Queen of Katwe is in many respects your typical feel-good sports story, elevated by the ways that it does diverge from the formula.
For one, the biopic of young Ugandan chess champ Phiona Mutesi is an all-too-rare mainstream movie about Africans, much less one that's not about their suffering. The film is able to overcome some of its narrative familiarity just by showcasing characters, locations and music we rarely see on screen. Having Monsoon Wedding director Mira Nair at the helm also brings a visual vibrancy and communal energy to the proceedings.
The film never quite reaches the heights of something like Ryan Coogler's Creed, another sports underdog tale that overcame its well-worn trappings in part by centering around people of color. But it is an above-average entry for the genre and another success in a surprisingly strong year for Disney (inexplicable Alice in Wonderland sequel notwithstanding).
Based on an ESPN Magazine article and book by Tim Crothers, the film follows Phiona (Madina Nalwanga), who lives in the slums of Katwe with her single mother Nakku Harriet (Lupita Nyong'o) and three siblings. When her older sister Night (Taryn Kyaze) runs off with a man, their dire economic situation becomes even more apparent.
She is able to find some escape when she and her brother (Martin Kabanza) stumble into a chess club being held by ministry worker Robert Katende (David Oyelowo). She proves innately gifted at the game and Robert takes notice.
Soon Phiona is traveling across the country and internationally to play in chess competitions and a way out of Katwe feels within reach. Yet she still must contend with her impoverished surroundings, her mother's concerns and her own feelings about her success.

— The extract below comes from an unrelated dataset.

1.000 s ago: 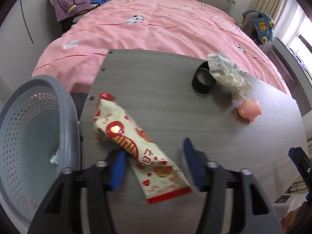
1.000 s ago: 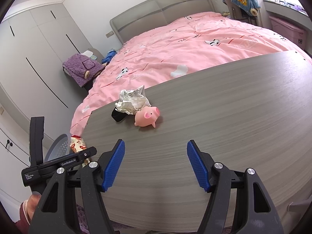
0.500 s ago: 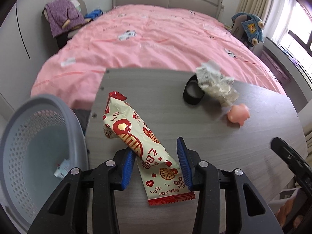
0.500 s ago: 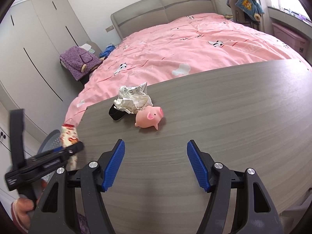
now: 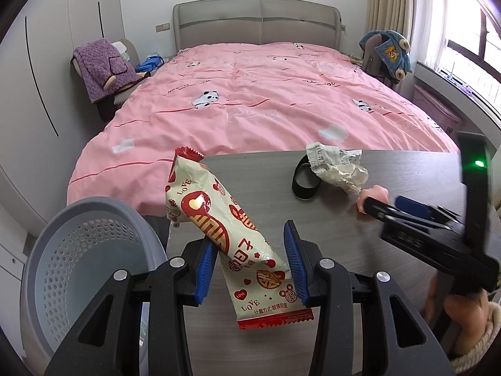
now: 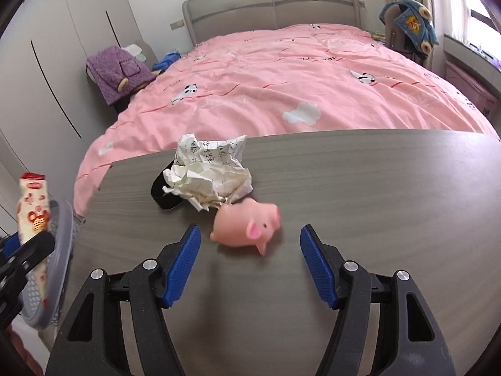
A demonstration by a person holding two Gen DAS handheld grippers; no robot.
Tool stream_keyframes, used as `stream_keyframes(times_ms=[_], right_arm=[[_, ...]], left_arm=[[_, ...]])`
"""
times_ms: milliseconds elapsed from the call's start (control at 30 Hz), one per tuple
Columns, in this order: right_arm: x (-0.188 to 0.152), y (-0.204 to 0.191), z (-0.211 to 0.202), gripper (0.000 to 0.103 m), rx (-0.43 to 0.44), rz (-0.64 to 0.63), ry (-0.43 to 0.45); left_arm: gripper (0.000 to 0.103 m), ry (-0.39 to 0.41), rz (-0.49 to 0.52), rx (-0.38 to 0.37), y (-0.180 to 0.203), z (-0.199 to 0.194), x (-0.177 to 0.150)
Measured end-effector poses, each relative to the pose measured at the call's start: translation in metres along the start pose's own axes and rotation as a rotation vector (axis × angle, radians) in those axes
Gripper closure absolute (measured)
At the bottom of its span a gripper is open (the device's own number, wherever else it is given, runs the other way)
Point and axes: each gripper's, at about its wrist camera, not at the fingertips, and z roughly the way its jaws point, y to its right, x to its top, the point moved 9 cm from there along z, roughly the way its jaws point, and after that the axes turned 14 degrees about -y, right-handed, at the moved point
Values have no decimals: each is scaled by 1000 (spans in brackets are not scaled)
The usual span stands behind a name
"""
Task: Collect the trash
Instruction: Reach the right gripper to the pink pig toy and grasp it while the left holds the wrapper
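Left tongs (image 5: 249,264): clenched on cream-and-red snack wrapper (image 5: 230,235), lifted for grey perforated bin (image 5: 78,269).
Right tongs (image 6: 247,266): released, approaching crumpled white paper (image 6: 209,172).

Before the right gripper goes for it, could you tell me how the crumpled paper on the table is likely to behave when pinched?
The crumpled paper looks loosely wadded, so it will probably compress between the fingers rather than resist. It seems very light and may slide if nudged. It overlaps the black band and touches the pink pig toy, so either might shift too.
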Motion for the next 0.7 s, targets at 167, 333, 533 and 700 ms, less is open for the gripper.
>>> stream_keyframes(times_ms=[167, 333, 533, 700], right_arm=[[4, -4, 9, 53, -39, -16, -9], [-4, -5, 1, 54, -32, -16, -3], [-27, -3, -16, 54, -14, 18, -3], [-47, -9, -37, 54, 4, 32, 10]], left_arm=[[62, -3, 9, 0, 0, 0, -3], [62, -16, 9, -10, 0, 2, -7], [62, -14, 18, -29, 1, -2, -11], [62, -7, 25, -45, 1, -7, -18]])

Just by the synopsis, one can probably predict some moments sight unseen. Is there a scene where a well-off competitor treats the poor Phiona with disdain, then sputters in disbelief when she trounces him, and are there multiple chess metaphors for her life? Yes and yes.
Yet the film handles these familiar story beats skillfully and finds some unique ones as well. A good amount of the film is devoted to dealing with the headspace of Phiona experiencing her newfound fame — from an inflated ego after a string of wins to despair after a loss that she may never escape her economic situation.

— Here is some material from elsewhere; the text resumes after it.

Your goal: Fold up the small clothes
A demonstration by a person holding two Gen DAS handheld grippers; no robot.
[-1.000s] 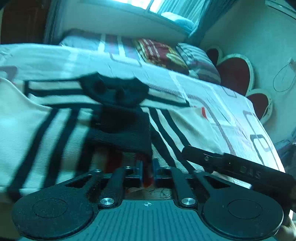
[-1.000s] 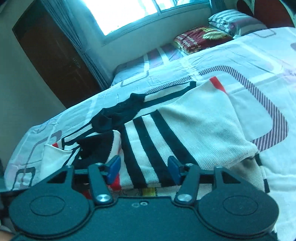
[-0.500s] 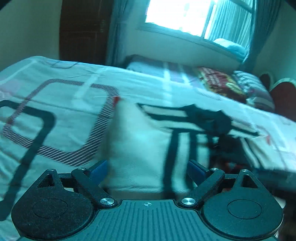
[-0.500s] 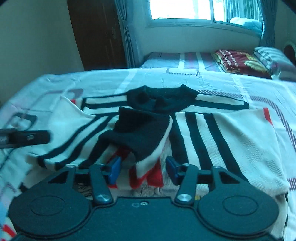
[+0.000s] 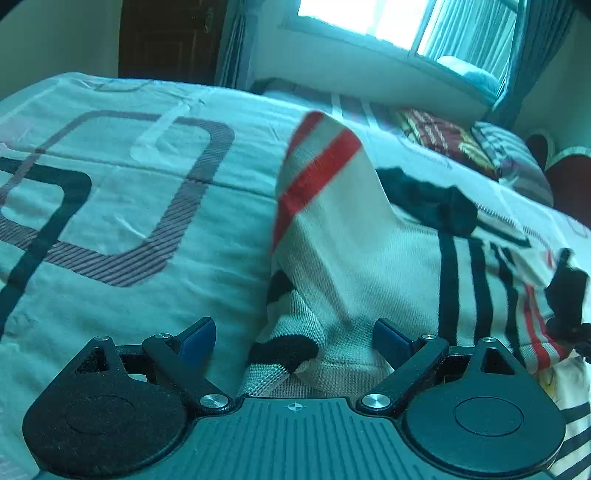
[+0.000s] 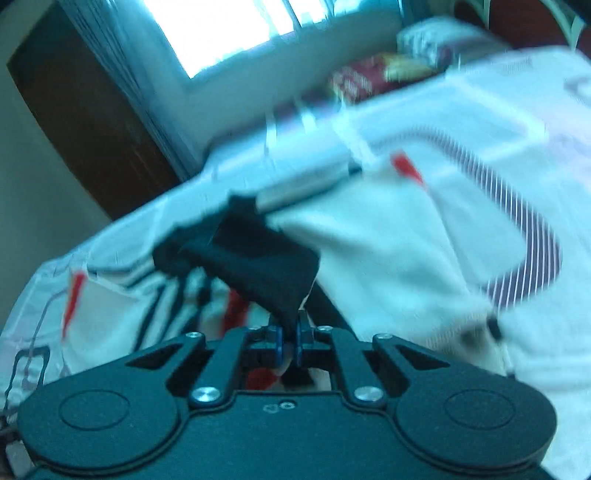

It helps that the cast includes some immensely talented actors. Nyong'o, in her first prominent non-CGI role since her Oscar-winning turn in 12 Years a Slave, brings depth to the potentially cliched figure of the reluctant mother.
Should've-been-Oscar-winner David Oyelowo (Selma) is also very good, exuding warmth and decency in the mentor role of Robert. And newcomer Nalwanga impresses in what is likely the start of a long acting career.

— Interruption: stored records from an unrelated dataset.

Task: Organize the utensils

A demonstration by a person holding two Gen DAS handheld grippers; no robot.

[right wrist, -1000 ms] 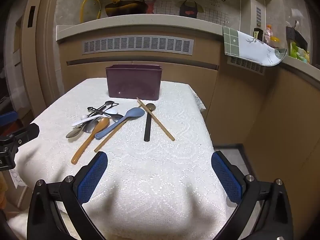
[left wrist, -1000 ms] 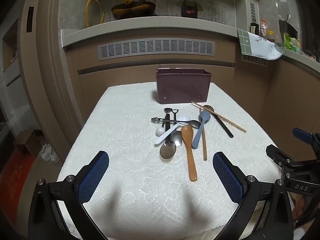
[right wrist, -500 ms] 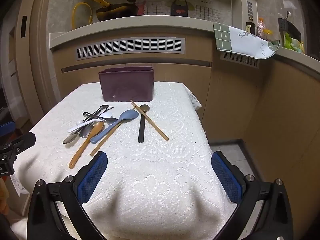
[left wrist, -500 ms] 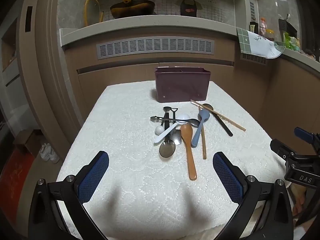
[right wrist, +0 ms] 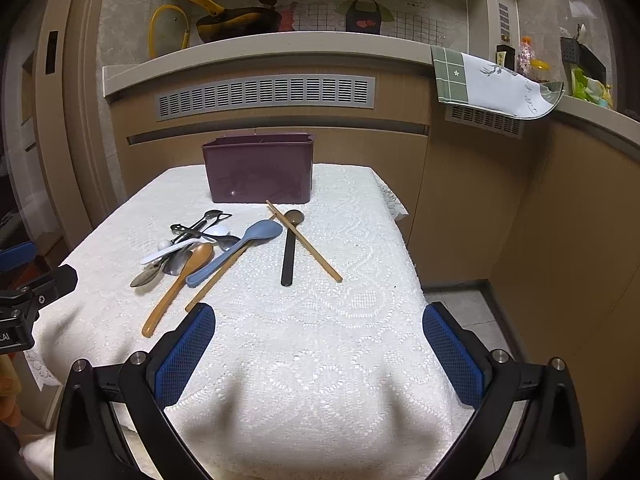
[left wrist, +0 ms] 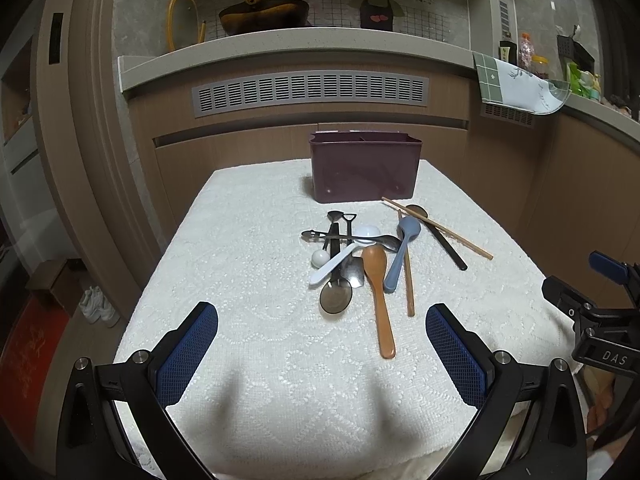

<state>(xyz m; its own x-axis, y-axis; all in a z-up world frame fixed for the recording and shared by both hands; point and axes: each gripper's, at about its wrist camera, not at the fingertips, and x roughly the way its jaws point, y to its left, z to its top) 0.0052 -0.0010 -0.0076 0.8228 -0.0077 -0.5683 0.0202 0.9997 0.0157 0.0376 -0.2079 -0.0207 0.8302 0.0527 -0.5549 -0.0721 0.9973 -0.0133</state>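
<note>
A dark purple utensil holder (left wrist: 365, 168) (right wrist: 258, 172) stands upright at the far side of the white lace-covered table (left wrist: 248, 280) (right wrist: 360, 300). In front of it lies a loose pile: a brown wooden spoon (left wrist: 378, 292) (right wrist: 176, 286), a blue-grey spoon (left wrist: 400, 256) (right wrist: 236, 250), a white spoon (left wrist: 340, 258), a metal spoon (left wrist: 336, 298), a black-handled spoon (left wrist: 440, 240) (right wrist: 289, 246) and wooden chopsticks (left wrist: 436, 226) (right wrist: 304, 240). My left gripper (left wrist: 322, 352) hangs open over the near table edge, short of the pile. My right gripper (right wrist: 319, 354) is open too, near the table's right front.
A wooden counter with a grey vent grille (left wrist: 310, 92) runs behind the table. A green checked cloth (right wrist: 492, 84) hangs from the counter on the right. Floor drops off beyond the table's right edge (right wrist: 460, 300). Shoes (left wrist: 96, 306) lie on the floor at left.
Both grippers have shifted slightly; the right view has swung a little so the table sits more centred. The utensils have not moved and both grippers stay open.
</note>
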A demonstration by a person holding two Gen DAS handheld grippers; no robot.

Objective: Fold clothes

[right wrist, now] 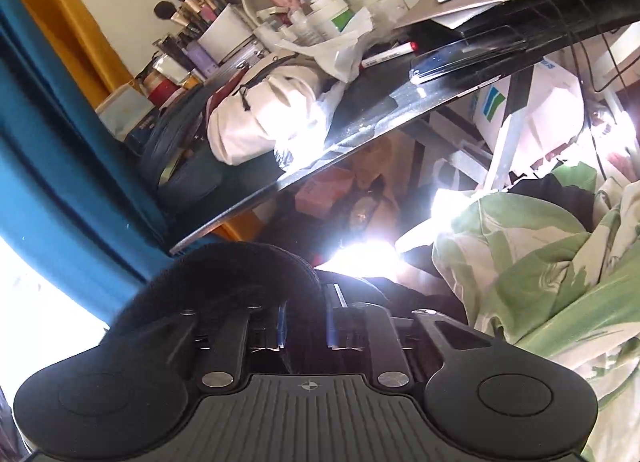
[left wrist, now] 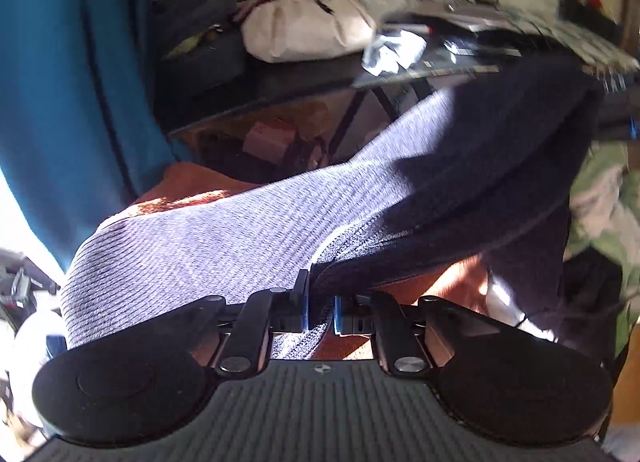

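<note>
- We see the left hand-held gripper (left wrist: 319, 304) clamped narrow on the edge of a ribbed knit garment (left wrist: 224, 246), the cloth pinched between its pads
- From that grip the garment runs away ahead of the left hand-held gripper, sunlit grey-lilac just in front and to its left, dark navy in shade further ahead to its right
- Beneath the garment, right by the left hand-held gripper, an orange-red surface (left wrist: 188, 192) shows
- The right hand-held gripper (right wrist: 306, 326) has its jaws a little apart; dark cloth (right wrist: 236, 274) bunches over its left finger and lies between the fingers, but we cannot tell whether the pads press on it
- Ahead of and above both hand-held grippers a black counter (right wrist: 400, 110) carries a white drawstring bag (right wrist: 256, 122), a marker pen (right wrist: 388, 54) and cosmetics
- To the right of the right hand-held gripper lies green-and-white leaf-print fabric (right wrist: 540, 262)
- A teal curtain (left wrist: 72, 62) hangs to the left of the left hand-held gripper
</note>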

Queen of Katwe is still an accessible crowd-pleaser in the vein of Disney's other sports films, perhaps more so than the company believes it to be. In a somewhat strange move, they decided to give the film an initial limited release typical of indies before it goes wide Friday.
Yet through its cast, director and setting, the film finds a way to stand out in the genre. And as a major studio movie about everyday Africans, starring and directed by people of color, it sadly remains something of a rarity.